▶ **Action item**
The records that follow must be repeated verbatim, every one of them.
[Exercise materials]
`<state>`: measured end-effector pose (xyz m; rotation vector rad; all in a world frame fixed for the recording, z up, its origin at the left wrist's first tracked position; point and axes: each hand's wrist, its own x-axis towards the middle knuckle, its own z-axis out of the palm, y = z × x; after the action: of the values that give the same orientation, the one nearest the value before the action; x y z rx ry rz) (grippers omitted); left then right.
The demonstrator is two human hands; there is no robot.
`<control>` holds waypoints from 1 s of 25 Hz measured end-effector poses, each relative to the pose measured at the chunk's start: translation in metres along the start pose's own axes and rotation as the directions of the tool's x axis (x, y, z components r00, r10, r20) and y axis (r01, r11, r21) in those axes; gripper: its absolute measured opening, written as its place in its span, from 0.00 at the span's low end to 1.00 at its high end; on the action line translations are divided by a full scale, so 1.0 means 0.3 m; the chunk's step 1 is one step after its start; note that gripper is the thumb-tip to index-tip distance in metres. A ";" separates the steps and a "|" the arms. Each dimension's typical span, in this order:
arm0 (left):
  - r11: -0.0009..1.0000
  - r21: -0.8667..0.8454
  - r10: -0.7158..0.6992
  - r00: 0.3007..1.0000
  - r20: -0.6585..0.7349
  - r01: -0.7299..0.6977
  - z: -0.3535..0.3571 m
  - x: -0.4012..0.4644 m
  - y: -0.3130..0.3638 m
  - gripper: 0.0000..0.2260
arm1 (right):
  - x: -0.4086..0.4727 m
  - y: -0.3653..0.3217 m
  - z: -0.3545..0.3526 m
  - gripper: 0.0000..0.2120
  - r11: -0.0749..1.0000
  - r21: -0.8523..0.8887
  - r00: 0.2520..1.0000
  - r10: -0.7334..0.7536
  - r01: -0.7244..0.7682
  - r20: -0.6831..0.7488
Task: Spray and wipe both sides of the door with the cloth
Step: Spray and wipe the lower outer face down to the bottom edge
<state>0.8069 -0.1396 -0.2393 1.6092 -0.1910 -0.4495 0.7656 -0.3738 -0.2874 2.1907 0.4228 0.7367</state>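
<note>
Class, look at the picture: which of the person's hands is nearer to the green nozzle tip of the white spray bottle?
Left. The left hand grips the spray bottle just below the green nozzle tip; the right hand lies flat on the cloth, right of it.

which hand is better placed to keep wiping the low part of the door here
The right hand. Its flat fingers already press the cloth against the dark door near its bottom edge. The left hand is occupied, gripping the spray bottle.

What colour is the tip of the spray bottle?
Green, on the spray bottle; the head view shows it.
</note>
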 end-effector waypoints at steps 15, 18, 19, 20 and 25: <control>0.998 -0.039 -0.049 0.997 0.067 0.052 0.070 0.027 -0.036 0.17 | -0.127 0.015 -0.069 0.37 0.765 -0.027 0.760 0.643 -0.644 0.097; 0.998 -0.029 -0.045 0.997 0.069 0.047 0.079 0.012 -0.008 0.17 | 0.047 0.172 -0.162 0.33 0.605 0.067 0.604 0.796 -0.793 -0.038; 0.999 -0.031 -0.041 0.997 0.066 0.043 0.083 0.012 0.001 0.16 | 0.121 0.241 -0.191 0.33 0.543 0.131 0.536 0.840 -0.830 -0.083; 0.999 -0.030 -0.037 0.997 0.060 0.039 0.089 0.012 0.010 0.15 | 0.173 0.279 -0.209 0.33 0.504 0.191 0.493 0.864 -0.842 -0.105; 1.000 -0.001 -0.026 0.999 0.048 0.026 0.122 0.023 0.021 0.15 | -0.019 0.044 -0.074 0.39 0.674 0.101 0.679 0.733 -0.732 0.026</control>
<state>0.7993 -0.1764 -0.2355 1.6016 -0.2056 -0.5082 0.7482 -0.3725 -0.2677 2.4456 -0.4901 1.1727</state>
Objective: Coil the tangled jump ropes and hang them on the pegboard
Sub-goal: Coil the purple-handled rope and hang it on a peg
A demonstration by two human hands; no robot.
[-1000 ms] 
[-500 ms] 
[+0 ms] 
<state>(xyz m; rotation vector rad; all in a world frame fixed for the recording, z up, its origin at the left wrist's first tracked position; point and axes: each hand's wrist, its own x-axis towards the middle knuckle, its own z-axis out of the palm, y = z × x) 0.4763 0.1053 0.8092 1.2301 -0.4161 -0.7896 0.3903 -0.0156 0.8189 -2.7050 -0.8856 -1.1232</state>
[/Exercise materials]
▶ **Problem solution**
`<state>`: measured end-effector pose (xyz m; rotation vector rad; all in a world frame fixed for the recording, z up, its origin at the left wrist's first tracked position; point and axes: each hand's wrist, its own x-axis towards the middle knuckle, its own z-axis out of the palm, y = z × x; after the action: of the values that give the same orientation, the one nearest the value before the action; x y z rx ry rz) (grippers omitted); left then right.
The demonstrator is two human hands; there is no robot.
`<control>` holds waypoints from 1 s of 25 Hz measured end-effector poses, each relative to the pose measured at the chunk's start: translation in metres along the start pose's own axes and rotation as the directions of the tool's x axis (x, y, z components r00, r10, r20) and y axis (r01, r11, r21) in those axes; gripper: its absolute measured opening, written as its place in its span, from 0.00 at the span's low end to 1.00 at its high end; on the action line translations are divided by a full scale, so 1.0 means 0.3 m; the chunk's step 1 is one step after its start; note that gripper is the thumb-tip to index-tip distance in metres. A ";" separates the steps and a "|" the arms. Each dimension's typical span, in this order:
arm0 (left):
  - r11: -0.0009..1.0000
  - r21: -0.8667..0.8454
  - r10: -0.7158..0.6992
  - r00: 0.3007..1.0000
  - r20: -0.6585..0.7349
  - r01: -0.7299..0.6977
  - z: -0.3535..0.3571 m
  - x: -0.4012..0.4644 m
  - y: -0.3130..0.3638 m
  - gripper: 0.0000..0.2260
arm1 (right):
  - x: -0.4086..0.4727 m
  - y: -0.3653..0.3217 m
  - z: -0.3545..0.3526 m
  - gripper: 0.0000..0.2120
  - r11: -0.0749..1.0000
  - r21: -0.8523..0.8887
  - r00: 0.2520..1.0000
  - r10: -0.7334..0.7536
  - r01: -0.7244..0.7682
  - r20: -0.6831..0.7488
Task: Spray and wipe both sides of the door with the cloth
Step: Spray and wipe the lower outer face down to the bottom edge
<state>0.8069 -0.1396 -0.2393 1.6092 -0.1910 -0.4495 0.7656 -0.3738 -0.2874 2.1907 0.4228 0.7367</state>
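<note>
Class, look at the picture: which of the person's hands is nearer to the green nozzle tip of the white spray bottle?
Left. The left hand grips the spray bottle just below the green nozzle tip; the right hand lies flat on the cloth, right of it.

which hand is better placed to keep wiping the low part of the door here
The right hand. Its flat fingers already press the cloth against the dark door near its bottom edge. The left hand is occupied, gripping the spray bottle.

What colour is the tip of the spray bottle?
Green, on the spray bottle; the head view shows it.
</note>
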 end-effector waypoints at steps 15, 18, 19, 20 and 25: <control>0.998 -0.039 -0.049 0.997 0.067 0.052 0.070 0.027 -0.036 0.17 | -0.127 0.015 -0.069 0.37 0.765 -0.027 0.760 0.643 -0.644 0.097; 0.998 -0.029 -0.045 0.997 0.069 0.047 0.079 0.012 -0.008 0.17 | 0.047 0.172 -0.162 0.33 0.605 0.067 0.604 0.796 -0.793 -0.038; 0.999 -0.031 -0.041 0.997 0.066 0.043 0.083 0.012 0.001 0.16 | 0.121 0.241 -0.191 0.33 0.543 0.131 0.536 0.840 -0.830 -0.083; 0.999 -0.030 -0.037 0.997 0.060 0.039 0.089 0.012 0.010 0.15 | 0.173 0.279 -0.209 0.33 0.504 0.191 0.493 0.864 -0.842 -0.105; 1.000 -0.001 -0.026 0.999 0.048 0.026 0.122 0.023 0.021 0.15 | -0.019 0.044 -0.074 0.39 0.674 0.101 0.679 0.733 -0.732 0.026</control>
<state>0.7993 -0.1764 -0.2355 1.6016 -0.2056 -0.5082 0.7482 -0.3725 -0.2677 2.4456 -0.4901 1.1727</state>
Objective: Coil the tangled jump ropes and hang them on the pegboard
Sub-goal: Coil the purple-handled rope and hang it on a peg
A demonstration by two human hands; no robot.
[-1000 ms] 
[-500 ms] 
[+0 ms] 
<state>(xyz m; rotation vector rad; all in a world frame fixed for the recording, z up, its origin at the left wrist's first tracked position; point and axes: each hand's wrist, its own x-axis towards the middle knuckle, its own z-axis out of the palm, y = z × x) 0.4763 0.1053 0.8092 1.2301 -0.4161 -0.7896 0.3903 -0.0156 0.8189 -2.7050 -0.8856 -1.1232</state>

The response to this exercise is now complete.